Pallett and I reached Rose Street and instinctively ducked as we entered the passageway, stepping between the drunks and vagrants crammed in like baby mice. On the other side, the sunken road was flooded by a brown, muddy lake that seeped into my socks through the holes in my shoes. High on one wall, an artisan’s symbol had been sculpted in metal, a man’s arm holding a hammer, threatening to crush anyone who dared pass.
I couldn’t imagine why I had been brought here. With a cramp in my stomach, I wondered if I was being called upon to identify the body of someone I knew, and immediately thought of Alfie and Jacob and then, because my mind always turned towards the blackest of outcomes, Constance.
It couldn’t be so. Why would any of them be here, in this street? And if they were, why would I be called upon first? They had families of their own.
Pallett stopped at number 6, an unremarkable door, slightly ajar, next to a shuttered window. I could hear noises within; the hushed, insistent tones of people who were frightened and trying to decide what to do about it.
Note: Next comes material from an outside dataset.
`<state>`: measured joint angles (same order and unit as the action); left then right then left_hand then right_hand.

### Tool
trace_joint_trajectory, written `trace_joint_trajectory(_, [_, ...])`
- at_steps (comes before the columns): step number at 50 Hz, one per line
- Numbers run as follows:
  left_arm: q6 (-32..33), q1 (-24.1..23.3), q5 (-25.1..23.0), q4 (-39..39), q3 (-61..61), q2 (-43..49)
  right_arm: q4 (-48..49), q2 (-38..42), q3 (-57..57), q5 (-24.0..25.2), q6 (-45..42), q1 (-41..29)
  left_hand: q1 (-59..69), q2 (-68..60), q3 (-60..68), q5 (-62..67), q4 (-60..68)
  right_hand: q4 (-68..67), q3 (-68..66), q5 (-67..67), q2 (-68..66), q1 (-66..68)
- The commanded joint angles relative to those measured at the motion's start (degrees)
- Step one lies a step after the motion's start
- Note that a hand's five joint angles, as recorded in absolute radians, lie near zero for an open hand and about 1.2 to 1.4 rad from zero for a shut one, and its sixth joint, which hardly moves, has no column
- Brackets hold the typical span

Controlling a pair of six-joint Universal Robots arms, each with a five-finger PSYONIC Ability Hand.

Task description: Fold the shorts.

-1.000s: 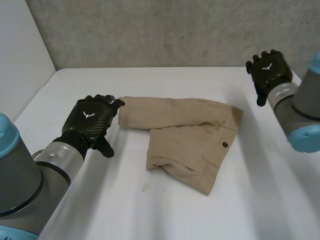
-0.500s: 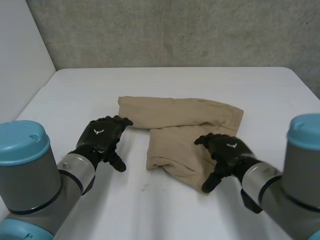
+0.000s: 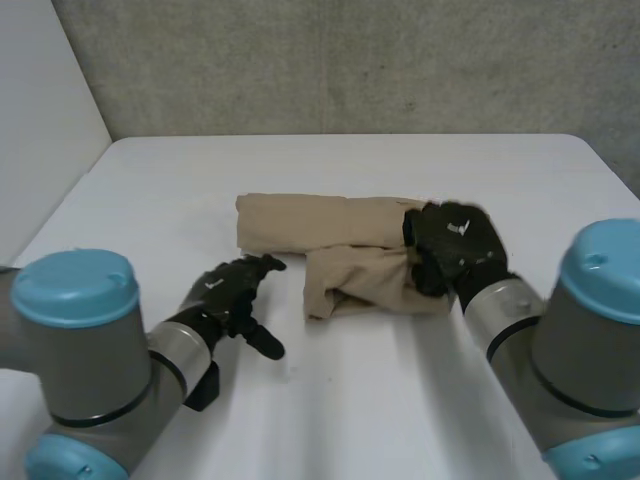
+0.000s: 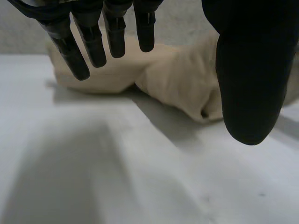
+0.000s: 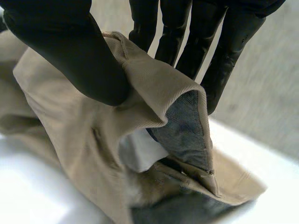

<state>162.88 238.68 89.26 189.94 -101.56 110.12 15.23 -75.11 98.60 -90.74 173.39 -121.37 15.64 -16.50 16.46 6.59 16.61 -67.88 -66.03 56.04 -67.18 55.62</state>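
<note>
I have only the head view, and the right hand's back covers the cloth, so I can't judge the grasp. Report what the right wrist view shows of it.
Observer: The right hand pinches a raised fold of the shorts between its thumb and fingers.
Operator: Good. Now report the left hand from its own wrist view.
Observer: The left hand has straight, spread fingers that grip nothing; the shorts lie on the table beyond its fingertips.
</note>
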Motion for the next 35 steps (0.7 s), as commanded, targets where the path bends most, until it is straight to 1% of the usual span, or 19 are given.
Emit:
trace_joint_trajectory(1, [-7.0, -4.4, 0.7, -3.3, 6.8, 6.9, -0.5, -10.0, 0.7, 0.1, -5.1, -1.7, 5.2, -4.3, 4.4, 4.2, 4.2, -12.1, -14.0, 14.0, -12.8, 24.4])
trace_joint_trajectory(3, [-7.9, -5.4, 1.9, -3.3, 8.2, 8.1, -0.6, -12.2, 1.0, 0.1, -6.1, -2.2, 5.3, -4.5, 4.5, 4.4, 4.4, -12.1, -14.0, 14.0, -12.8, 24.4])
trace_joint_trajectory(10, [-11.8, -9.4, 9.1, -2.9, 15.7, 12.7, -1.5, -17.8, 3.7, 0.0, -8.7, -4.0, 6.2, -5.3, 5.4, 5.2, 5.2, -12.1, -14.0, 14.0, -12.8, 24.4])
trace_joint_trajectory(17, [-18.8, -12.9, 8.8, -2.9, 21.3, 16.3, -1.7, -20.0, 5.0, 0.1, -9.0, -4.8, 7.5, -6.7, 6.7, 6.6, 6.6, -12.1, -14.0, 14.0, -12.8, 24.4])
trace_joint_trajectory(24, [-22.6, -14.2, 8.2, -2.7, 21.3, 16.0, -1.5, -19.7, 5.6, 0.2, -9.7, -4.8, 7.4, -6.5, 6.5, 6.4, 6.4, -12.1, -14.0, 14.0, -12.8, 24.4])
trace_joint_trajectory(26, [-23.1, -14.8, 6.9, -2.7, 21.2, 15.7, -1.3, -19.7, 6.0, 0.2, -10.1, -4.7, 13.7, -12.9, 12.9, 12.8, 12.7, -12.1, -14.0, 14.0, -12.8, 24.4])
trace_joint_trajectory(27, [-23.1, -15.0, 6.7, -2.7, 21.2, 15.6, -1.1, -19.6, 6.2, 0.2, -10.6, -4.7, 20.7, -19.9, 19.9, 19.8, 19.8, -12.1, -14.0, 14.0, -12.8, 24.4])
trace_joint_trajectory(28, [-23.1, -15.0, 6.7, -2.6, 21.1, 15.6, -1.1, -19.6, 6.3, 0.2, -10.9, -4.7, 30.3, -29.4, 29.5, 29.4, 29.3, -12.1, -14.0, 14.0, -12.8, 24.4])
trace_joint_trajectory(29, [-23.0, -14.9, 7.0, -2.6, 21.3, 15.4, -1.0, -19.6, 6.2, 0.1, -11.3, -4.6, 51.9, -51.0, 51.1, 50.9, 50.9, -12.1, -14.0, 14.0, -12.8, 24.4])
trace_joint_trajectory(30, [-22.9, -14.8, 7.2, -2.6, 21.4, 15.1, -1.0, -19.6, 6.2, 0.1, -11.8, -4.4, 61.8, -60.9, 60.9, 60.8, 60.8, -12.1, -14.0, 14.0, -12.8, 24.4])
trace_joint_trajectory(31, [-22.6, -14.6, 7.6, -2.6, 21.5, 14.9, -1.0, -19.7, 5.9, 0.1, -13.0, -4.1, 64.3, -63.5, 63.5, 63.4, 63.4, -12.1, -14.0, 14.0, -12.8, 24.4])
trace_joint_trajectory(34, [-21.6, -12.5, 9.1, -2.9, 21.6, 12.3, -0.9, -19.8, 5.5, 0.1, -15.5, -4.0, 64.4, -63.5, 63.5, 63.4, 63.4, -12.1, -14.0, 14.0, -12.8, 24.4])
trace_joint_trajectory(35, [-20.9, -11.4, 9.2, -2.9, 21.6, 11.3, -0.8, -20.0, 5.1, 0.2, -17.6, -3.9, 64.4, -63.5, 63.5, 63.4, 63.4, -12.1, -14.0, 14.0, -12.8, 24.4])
He pushed open the door and went inside, but I hesitated on the step, my palms itching.
‘Mr Stanhope?’ he called over his shoulder. ‘This way, sir.’
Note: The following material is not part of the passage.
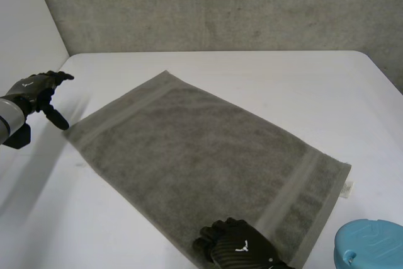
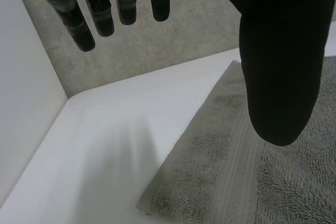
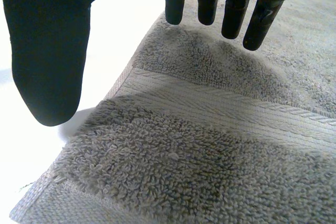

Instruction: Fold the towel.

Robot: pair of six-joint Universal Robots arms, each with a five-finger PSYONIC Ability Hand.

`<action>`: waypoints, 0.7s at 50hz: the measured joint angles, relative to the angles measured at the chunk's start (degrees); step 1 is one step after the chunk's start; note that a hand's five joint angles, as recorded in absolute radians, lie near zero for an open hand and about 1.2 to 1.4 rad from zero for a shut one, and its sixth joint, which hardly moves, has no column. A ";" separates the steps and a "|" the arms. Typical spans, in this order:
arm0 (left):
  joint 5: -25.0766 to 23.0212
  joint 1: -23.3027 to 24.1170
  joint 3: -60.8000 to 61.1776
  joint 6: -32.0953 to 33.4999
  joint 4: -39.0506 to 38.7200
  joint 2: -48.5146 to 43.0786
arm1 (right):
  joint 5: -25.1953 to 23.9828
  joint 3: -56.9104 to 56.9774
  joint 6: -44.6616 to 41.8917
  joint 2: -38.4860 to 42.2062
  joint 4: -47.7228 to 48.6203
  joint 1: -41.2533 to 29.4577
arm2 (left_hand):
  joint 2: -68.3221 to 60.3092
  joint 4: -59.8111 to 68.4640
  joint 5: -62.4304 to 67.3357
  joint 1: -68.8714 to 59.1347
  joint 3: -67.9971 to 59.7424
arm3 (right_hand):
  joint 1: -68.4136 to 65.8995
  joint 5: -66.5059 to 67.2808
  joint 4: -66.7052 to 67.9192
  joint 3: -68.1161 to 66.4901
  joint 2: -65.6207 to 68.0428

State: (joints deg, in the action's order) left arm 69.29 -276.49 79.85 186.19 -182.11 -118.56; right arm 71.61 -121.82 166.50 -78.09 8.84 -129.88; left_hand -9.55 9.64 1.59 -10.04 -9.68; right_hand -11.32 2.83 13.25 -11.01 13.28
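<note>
towel [image 1: 201,155] lying slantwise on desk [image 1: 302,86]; right hand [image 1: 242,247] hovering over, maybe brushing, its near edge; left hand [image 1: 38,89] beside end corner; all fingers [image 3: 209,3] released.

Soft, even light fills the scene: the white table [image 1: 264,80] glows bright in the head view, and the grey towel [image 1: 201,162] throws barely a shadow along its edges. In the right wrist view the table beside the towel washes out to near white, leaving the right hand [image 3: 50,51] a black silhouette. The concrete wall [image 1: 220,11] sits dimmer behind.
</note>
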 measured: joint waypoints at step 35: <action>-0.02 -0.26 0.22 -0.21 0.00 0.07 | 6.16 -0.31 -8.08 3.18 7.67 1.66 | 0.00 0.00 0.00 0.00 0.00 | 0.00 -0.17 0.00 0.00 0.00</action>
State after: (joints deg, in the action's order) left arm 69.27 -276.75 80.07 185.97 -182.11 -118.50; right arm 77.76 -122.13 158.42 -74.91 16.52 -128.22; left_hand -9.55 9.64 1.59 -10.04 -9.68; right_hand -11.32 2.66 13.25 -11.01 13.28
The narrow hallway was dark and crowded with people, mostly tradesmen and a few women, dressed simply and respectably. The wall was hung with advertisements for events and speakers, but I couldn’t read their names in the half-dark. We passed rooms on the left and right, one filled with beds and another laid out for a meeting, the table piled with papers and pamphlets.
At the end, a back door opened into a sheltered courtyard where oil lamps had been hung from wooden stairs, hissing and flickering. It wasn’t raining, but everything was wet, as if the sun never found its way down between the buildings.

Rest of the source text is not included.